Bertrand PancherMadame la Première ministre, je m'adresse à vous solennellement. Quand comptez-vous retirer la réforme des retraites voulue par Emmanuel Macron ? Prenez-vous la mesure du péril qui menace notre pays ? Les Français sont inquiets et en colère. Vous aviez fait le pari qu'une fois la réforme passée, la situation se calmerait. Elle devient au contraire incontrôlable.

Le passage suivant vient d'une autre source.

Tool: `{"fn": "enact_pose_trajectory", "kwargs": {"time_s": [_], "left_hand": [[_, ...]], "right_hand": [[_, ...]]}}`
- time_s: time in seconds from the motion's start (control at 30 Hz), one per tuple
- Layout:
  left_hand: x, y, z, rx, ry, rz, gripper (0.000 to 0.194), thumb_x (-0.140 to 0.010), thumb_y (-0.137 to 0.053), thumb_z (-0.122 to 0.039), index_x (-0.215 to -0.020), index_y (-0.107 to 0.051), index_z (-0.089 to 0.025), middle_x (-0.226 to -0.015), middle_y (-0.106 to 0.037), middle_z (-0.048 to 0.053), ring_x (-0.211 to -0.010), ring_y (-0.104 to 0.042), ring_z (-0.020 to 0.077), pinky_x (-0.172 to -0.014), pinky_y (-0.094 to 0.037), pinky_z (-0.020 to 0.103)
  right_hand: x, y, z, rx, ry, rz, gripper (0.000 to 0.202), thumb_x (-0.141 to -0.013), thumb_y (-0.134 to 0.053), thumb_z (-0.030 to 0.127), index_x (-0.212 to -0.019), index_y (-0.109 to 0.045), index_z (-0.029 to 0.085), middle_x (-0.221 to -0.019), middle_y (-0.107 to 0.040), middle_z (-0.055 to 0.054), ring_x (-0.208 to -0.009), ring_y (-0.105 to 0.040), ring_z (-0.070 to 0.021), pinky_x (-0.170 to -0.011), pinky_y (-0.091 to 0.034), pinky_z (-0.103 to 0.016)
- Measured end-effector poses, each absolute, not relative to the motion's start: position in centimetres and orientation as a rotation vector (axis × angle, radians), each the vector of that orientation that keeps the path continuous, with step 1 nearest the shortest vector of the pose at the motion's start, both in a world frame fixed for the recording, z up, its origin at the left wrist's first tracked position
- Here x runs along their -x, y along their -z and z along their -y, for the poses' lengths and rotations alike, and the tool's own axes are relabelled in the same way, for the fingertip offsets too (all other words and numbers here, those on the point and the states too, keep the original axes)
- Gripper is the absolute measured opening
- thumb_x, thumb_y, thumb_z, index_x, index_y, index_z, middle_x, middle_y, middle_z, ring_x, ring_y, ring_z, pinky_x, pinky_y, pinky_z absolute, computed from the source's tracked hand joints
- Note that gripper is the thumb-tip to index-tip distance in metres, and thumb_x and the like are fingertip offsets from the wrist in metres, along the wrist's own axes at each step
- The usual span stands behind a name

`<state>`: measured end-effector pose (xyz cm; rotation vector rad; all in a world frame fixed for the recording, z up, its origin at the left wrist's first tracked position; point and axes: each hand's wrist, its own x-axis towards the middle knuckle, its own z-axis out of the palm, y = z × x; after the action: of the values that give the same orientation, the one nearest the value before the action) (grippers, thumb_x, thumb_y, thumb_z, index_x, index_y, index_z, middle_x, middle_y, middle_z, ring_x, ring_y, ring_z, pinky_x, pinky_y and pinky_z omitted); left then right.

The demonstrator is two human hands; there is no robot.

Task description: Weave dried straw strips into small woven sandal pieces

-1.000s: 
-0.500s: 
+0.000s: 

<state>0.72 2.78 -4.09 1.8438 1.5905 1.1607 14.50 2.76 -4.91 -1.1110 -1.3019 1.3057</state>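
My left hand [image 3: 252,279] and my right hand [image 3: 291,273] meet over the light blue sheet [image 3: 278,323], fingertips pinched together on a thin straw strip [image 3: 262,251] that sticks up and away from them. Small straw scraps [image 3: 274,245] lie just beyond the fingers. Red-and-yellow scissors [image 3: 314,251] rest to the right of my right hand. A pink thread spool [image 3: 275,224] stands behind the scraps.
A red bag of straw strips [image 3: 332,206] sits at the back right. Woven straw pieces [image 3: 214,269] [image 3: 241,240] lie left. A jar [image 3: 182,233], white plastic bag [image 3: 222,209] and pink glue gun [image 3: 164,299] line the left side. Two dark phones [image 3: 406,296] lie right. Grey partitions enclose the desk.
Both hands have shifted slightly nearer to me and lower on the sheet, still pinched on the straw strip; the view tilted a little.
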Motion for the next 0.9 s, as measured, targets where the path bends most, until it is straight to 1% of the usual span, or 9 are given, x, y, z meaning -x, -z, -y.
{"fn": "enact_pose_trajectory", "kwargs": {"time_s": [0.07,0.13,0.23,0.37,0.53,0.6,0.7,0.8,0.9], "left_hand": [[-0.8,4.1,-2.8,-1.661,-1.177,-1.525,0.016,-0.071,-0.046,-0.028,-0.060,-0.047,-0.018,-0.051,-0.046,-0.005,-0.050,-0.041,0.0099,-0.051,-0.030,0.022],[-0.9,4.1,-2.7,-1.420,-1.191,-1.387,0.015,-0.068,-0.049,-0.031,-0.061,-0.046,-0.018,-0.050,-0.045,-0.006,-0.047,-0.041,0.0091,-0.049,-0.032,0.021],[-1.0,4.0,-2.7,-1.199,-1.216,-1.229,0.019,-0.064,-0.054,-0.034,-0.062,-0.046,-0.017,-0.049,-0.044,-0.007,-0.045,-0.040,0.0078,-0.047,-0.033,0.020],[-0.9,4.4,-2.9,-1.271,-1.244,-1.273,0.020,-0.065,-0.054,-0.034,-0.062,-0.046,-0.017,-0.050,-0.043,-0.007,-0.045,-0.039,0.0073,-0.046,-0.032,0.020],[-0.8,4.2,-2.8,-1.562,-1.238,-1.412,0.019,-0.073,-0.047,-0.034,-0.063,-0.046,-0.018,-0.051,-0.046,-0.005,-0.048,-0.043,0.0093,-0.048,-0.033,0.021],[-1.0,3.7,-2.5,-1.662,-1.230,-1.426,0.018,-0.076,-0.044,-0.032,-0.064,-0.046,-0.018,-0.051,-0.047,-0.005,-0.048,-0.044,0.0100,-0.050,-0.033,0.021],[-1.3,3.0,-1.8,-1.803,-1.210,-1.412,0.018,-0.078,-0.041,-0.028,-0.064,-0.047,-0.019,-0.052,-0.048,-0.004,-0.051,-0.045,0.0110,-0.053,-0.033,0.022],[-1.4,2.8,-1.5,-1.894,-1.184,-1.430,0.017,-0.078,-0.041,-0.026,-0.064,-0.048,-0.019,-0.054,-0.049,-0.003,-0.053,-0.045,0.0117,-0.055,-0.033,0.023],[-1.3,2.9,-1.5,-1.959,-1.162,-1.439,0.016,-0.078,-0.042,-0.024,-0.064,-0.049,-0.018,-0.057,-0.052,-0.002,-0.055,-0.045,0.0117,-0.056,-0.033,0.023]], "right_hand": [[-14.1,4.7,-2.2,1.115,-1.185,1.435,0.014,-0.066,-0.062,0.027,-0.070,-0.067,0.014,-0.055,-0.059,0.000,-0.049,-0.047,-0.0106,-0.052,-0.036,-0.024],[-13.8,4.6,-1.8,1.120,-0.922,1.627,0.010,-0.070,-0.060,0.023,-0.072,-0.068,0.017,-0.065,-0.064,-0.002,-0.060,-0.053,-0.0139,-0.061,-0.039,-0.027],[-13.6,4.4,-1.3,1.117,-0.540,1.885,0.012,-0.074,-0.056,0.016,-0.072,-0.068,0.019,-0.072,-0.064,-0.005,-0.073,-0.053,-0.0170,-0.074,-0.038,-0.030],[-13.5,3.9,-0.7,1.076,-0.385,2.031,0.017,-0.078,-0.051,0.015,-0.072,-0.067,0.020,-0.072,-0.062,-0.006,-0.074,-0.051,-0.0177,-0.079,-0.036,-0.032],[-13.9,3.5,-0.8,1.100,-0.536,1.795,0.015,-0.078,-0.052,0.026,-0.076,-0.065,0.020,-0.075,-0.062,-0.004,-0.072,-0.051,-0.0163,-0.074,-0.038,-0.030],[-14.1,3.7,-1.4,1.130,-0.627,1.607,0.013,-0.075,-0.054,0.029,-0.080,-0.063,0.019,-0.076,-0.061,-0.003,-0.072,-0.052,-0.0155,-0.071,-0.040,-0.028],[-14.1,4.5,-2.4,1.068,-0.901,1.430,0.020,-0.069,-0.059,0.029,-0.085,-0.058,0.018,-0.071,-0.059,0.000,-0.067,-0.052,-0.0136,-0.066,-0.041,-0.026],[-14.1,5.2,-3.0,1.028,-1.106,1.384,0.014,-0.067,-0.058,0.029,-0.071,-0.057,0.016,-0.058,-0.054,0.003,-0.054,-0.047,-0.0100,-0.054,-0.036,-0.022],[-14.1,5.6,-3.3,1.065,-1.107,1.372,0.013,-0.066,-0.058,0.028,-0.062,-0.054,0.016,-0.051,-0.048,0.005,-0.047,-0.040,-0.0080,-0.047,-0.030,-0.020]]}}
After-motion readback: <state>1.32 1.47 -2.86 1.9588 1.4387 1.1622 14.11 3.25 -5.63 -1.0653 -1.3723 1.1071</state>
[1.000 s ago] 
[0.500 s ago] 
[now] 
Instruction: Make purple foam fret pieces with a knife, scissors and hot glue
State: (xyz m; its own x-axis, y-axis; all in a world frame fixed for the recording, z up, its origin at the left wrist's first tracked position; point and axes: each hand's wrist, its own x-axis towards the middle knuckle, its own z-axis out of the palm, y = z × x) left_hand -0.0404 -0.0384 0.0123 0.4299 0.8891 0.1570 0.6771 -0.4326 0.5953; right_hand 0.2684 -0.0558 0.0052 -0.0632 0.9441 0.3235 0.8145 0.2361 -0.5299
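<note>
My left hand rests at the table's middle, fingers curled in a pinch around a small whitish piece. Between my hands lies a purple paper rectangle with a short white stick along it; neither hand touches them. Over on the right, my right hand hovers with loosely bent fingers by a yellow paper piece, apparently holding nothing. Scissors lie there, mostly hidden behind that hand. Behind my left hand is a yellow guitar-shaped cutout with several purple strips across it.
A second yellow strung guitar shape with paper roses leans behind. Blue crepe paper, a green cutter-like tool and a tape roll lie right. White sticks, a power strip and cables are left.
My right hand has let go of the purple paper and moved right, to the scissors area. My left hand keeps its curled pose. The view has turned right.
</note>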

Le résultat du vote sur la motion de censure transpartisane déposée par les élus du groupe Libertés, indépendants, outre-mer et territoires est un séisme politique. Merci à ceux qui l'ont accompagnée. Certes, il a manqué quelques voix, mais qui aurait pu prévoir que votre victoire serait si étriquée ? Mesurez-vous l'opposition à cette réforme – celle des organisations syndicales, celle de l'Assemblée, qui aurait majoritairement voté contre ce texte, et celle des Français, qui jugent la réforme injuste et inefficace ?
Parce que vous n'avez pas répondu aux manifestations pacifiques, d'une ampleur inédite, qui se sont tenues, nous assistons à une radicalisation du mouvement. Les forces de l'ordre sont à cran. Faute d'écoute et de véritables débats, le chaos risque d'emporter le pays. La démocratie est en danger.
Ne voulant pas du chaos, nous formulons des propositions. À travers vous, c'est au président Macron que nous nous adressons : il est encore temps pour lui d'éteindre l'incendie qu'il a déclenché.